Can China achieve a soft landing?

PositionA SYMPOSIUM OF VIEWS

China's official policy community seems desperate to curtail runaway investment even as it seeks to encourage the middle class to consume. Interest rate increases have been difficult to implement. Currency appreciation, occurring at only a modest pace, appears to offer little help in slowing the economy. Some have suggested that as an alternative, the official community is starting to encourage hikes in exports prices as a kind of backdoor means of slowing things. Of course, no one can completely predict the future state of the global economy, but what are the chances China successfully achieves a soft landing over the next year or two?

TADASHI NAKAMAE

President, Nakamae International Economic Research

Having followed the Asian model of over-investment and under-consumption established by Japan in the 1960s, the Chinese economy inevitably faces a hard landing.

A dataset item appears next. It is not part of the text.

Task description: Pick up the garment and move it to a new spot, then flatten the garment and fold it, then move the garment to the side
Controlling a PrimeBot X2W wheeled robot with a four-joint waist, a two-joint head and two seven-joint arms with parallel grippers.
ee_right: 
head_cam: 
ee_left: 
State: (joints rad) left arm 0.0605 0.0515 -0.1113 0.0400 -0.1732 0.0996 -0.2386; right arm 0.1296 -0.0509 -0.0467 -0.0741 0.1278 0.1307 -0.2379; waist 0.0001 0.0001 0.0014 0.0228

Investment in steel factories, for example, increases demand for steel, leading to further investment in steel factories. As a result of such self-perpetuating investment-led growth, fixed capital formation is 38 percent of China's GDP compared with household consumption at 35 percent. The rapid expansion of supply capacity relative to the domestic market has made China overly dependent on exports. The Chinese economy now looks particularly vulnerable to any fall in external demand stemming from weakness in the U.S. housing market.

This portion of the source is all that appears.